[AVAILABLE DATA — start]

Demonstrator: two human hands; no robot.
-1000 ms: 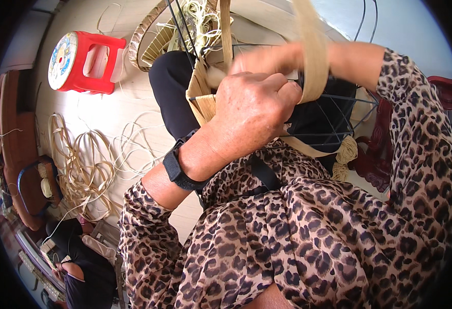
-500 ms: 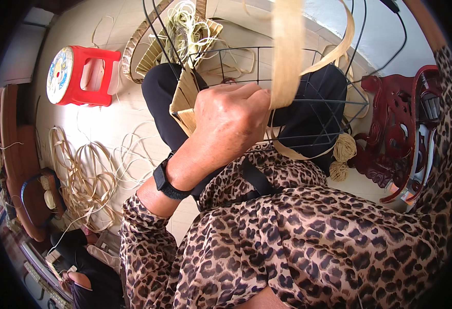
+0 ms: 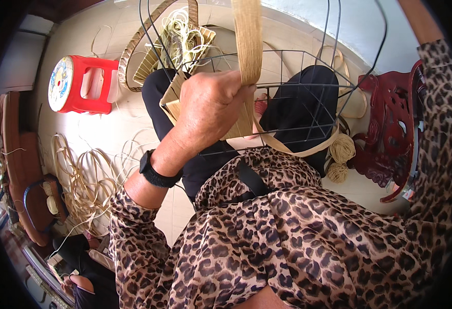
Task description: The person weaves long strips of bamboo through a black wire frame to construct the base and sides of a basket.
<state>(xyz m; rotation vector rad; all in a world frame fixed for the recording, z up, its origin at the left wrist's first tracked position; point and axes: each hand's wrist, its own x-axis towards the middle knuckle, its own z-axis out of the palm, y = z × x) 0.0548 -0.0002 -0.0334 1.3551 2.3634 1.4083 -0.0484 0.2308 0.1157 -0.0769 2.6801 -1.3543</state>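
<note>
At the centre of the frame the left hand (image 3: pixel 210 105) is closed in a fist around a wide flat tan weaving strip (image 3: pixel 248 41), which runs straight up from the fist to the top edge. The strip's lower part passes behind the fingers and loops out to the right along the bottom of a black wire basket frame (image 3: pixel 308 82), which rests over the person's black-trousered lap in the upper middle. The frame is mostly bare wire; only its left side carries woven tan strips, just beside the fist. Nothing can be seen lying inside it. A black wristband (image 3: pixel 156 172) sits on the left wrist.

The right arm, in a leopard-print sleeve, rises along the right edge and leaves the picture at the upper right, so the right hand is out of view.

On the tiled floor, a red plastic stool (image 3: pixel 82 85) stands at upper left. A woven tray (image 3: pixel 182 44) at top centre holds a tangle of pale thin fibre. Loose coils of pale strips (image 3: pixel 82 180) lie at left. Two small balls of twine (image 3: pixel 341 157) sit right of centre, near a dark red carved chair (image 3: pixel 385 129).
</note>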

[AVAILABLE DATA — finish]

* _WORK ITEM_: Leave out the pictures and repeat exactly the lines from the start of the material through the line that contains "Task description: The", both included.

* _RESULT FOR THIS EXERCISE_:
Demonstrator: two human hands; no robot.
-1000 ms: 
-500 ms: 
+0 ms: 
Task description: The person weaves long strips of bamboo through a black wire frame to construct the base and sides of a basket.

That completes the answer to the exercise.